C’est le titre d’un article récent de Michel Abhervé sur son blog, blog dont nous n’hésitons pas à faire régulièrement quelques publicités méritées (malgré son tropisme bretonnant et son attrait pour les manifestations rurales autour de produits du terroir, ce qui est plutôt sympathique).
Nous apprenons donc qu’une étude très précise des dépenses de formation (coût pédagogique par demandeur d’emploi) montre que les dépenses faites par les régions sont beaucoup plus homogène (de 1 à 3) que celles réalisées par l’Etat (de 1 à 7).
Voilà qui relativise singulièrement l’idée que quand c’est l’Etat qui est à la manœuvre, c’est l’égalité de traitement, et que quand c’est la région, c’est le creusement des inégalités.
Voilà aussi qui fait écho au rapport de la Cour des Comptes de 2012 qui montrait comment le Ministère de l’Education Nationale était le premier organisateur des différences de financements considérables entre écoles, donnant beaucoup plus aux écoles « favorisées » au détriment des écoles « défavorisées ». Ce qui fait tout de même un choc quand on croit au discours d’égalité sur le premier et plus important fondement du pacte républicain : l’école publique, laïque et obligatoire (cf l’article :L’Etat renforce les inégalités scolaires)
Ce débat est fondamental - et très ancien - pour les ML, qui sont par nature en tension entre l’adaptation aux territoires, avec des moyens divergents selon les contextes locaux et régionaux, et un impératif d’égalité de traitement, fondement du pacte social français (ou ce qu’il en reste). Le lièvre soulevé par Michel Abhervé nous rappelle que ce débat n’est ni simple, ni simplifiable. Il n’y a pas, comme on veut souvent nous en convaincre, d’un coté « un Etat protecteur, égalitaire et juste », et de l’autre « des collectivités augmentant les inégalités et fonctionnant comme des entités quasi féodales et clientélistes ».
Mais la caricature inverse : d’un coté « un Etat mammouth aveugle et incapable de gérer », de l’autre « des collectivités forcement meilleures parce que plus proche du citoyens » serait tout aussi manichéenne et empêcherait de penser la complexité et de trouver les meilleurs équilibres.
Dans ce vieux débat, jacobins contre girondins, chacun voit immédiatement où se situe, quasiment par réflexe, la plupart des forces politiques et syndicales, la CFDT étant plutôt naturellement du coté de l’autonomie des acteurs, et très méfiante vis à vis des grands systèmes « tout Etat » qui tiennent les citoyens le plus loin possible de la décision ( la CFDT s’étant construite dans la lutte contre les totalitarismes, forcément, ca marque).

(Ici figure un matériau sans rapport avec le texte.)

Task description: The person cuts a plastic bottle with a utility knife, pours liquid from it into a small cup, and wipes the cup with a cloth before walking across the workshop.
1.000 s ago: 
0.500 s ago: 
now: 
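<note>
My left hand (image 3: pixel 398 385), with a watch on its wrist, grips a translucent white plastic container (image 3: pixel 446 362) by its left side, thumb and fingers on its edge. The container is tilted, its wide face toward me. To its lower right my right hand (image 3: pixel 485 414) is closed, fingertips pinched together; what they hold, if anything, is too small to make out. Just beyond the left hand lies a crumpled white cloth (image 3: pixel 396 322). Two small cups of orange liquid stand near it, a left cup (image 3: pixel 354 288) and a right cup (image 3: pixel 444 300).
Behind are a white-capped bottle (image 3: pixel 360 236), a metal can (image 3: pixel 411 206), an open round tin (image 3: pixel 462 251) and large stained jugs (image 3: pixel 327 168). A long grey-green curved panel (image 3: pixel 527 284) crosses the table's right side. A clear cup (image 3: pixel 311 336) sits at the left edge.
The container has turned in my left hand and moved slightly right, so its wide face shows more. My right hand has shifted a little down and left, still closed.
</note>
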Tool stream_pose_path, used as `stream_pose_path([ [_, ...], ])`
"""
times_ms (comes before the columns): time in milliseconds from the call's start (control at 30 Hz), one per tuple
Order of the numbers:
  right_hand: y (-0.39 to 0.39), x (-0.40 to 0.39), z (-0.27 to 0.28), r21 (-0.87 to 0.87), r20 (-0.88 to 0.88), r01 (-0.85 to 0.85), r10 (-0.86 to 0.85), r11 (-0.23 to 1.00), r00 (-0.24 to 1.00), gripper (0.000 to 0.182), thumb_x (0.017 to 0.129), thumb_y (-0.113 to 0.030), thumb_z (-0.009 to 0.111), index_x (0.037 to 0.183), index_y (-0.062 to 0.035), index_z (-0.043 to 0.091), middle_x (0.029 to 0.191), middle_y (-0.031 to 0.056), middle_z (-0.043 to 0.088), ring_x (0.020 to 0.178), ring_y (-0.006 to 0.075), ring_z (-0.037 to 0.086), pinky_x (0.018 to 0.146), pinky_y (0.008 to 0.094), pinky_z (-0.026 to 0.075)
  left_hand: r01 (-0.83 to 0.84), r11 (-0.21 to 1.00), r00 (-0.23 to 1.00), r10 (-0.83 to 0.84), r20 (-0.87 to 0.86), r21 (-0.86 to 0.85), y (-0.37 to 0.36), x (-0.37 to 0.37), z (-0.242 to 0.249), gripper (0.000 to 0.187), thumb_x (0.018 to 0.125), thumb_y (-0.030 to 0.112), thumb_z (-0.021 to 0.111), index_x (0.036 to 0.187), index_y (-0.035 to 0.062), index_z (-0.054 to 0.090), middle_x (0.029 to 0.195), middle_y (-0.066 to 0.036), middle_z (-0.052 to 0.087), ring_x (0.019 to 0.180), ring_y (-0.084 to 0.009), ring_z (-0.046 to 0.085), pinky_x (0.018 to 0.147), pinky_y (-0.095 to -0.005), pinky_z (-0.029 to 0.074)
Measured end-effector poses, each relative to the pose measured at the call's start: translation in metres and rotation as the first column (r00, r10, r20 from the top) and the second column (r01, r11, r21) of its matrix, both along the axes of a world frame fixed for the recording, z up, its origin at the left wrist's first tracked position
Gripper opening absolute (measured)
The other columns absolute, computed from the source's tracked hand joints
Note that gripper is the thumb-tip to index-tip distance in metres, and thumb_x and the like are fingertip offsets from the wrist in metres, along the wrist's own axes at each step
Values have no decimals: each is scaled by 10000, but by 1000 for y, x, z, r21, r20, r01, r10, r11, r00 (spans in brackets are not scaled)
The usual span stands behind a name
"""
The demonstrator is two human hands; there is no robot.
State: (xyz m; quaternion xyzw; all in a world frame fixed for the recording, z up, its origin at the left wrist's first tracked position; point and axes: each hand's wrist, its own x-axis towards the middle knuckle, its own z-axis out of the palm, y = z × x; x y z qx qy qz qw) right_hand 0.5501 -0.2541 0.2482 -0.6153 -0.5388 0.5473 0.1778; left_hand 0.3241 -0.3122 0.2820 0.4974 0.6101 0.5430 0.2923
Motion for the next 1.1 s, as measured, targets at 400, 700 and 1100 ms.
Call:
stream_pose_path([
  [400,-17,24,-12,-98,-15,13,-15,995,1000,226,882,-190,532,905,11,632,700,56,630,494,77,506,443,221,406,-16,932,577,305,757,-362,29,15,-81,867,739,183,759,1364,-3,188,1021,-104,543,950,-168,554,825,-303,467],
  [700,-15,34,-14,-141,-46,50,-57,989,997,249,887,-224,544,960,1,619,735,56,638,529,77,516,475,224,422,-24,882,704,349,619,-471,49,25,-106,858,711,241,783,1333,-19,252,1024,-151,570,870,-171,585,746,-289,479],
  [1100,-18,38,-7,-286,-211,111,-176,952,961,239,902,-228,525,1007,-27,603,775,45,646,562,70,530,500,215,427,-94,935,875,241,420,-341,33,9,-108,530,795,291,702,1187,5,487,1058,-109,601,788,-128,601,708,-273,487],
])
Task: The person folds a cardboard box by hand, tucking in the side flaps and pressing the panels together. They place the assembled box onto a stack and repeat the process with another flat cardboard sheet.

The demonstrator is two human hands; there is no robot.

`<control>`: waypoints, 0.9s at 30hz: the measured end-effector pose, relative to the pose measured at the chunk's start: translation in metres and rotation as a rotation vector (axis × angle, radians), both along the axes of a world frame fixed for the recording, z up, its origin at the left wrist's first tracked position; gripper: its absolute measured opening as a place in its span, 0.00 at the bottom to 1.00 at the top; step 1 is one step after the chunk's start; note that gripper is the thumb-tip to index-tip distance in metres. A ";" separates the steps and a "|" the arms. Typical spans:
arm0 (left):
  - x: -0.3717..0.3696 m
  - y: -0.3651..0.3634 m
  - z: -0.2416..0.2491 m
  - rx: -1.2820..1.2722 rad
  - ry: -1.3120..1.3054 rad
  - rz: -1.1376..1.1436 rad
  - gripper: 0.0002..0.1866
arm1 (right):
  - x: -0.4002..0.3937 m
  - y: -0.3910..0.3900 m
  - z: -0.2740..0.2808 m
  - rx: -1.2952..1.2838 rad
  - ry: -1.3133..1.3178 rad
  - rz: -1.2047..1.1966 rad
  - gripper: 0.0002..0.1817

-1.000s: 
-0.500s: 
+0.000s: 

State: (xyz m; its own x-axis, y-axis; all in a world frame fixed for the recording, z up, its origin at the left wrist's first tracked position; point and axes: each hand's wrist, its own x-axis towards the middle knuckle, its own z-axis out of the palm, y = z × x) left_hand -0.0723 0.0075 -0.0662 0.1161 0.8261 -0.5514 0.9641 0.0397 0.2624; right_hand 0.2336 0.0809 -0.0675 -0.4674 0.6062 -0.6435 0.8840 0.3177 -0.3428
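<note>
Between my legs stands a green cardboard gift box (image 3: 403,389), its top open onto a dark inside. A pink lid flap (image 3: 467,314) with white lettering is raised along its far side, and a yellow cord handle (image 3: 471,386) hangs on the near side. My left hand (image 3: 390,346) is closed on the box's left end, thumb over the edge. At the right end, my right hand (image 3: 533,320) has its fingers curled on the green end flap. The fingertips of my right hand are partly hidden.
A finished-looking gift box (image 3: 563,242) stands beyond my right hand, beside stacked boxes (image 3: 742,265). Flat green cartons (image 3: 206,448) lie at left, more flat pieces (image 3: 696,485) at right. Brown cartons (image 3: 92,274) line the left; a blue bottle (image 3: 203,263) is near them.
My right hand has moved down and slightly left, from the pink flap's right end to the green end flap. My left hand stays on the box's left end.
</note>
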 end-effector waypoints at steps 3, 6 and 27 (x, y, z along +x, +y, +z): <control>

Mais si nous sommes donc plutôt décentralisateurs, nous ne suivrons pas jusqu’au bout Michel Abhervé dans l’affirmation de son titre : « La régionalisation produit moins de disparités que la gestion centralisée ». Pouvons-nous être certains que ce soit toujours vrai ? Mais nous ne somme pas experts dans tous les domaines. Par contre, ce dont nous sommes sûrs, c’est qu’en matière d’insertion et d’emploi, seule domaine où le Synami revendique une certaine expertise, c’est globalement vrai (donc avec des nuances). Et c’est prouvable. C’est d’ailleurs la formidable intuition du rapport Schwartz de 1981 qui part, il faut le rappeler, d’expériences locales pour construire un outil totalement décentralisé pour l’insertion des jeunes.
Dans une période où l’on raisonne essentiellement par système (là aussi vieille tradition française, la faute à Descartes ?), plutôt que par expériences empiriques, donc prouvées sur le terrain, cette étude nous rappelle bien à propos qu’il n’y a pas de systèmes miraculeux, « tout Etat », ou « tout région », ou « tout local », mais qu’il faut une recherche permanente du meilleur équilibre et du meilleur niveau de décision et d’action. Une réflexion acceptant la complexité, réfutant les mythes idéologiques qui structurent tant d’acteurs politiques et syndicaux, c’est culturellement difficile, tant nous avons été tous formatés par cela. Mais cela est possible si nous suivons un peu ce qu’a essayé de nous apprendre Bertrand Schwartz : écouter les personnes, dans leur situation.
L’article de Michel Abhervé :
"Il est courant d’entendre affirmer que la gestion nationale a pour but d’assurer l’égalité de traitement entre tous les citoyens, et que le principal risque de la décentralisation est d’aboutir , de fait, à une différence de traitement entre les citoyens selon leur lieu d’habitation. Ce raisonnement part du postulat que la gestion nationale est, par nature, fondée sur une égalité de traitement, postulat qui n’est jamais démontré, et qui souvent s’avère faux."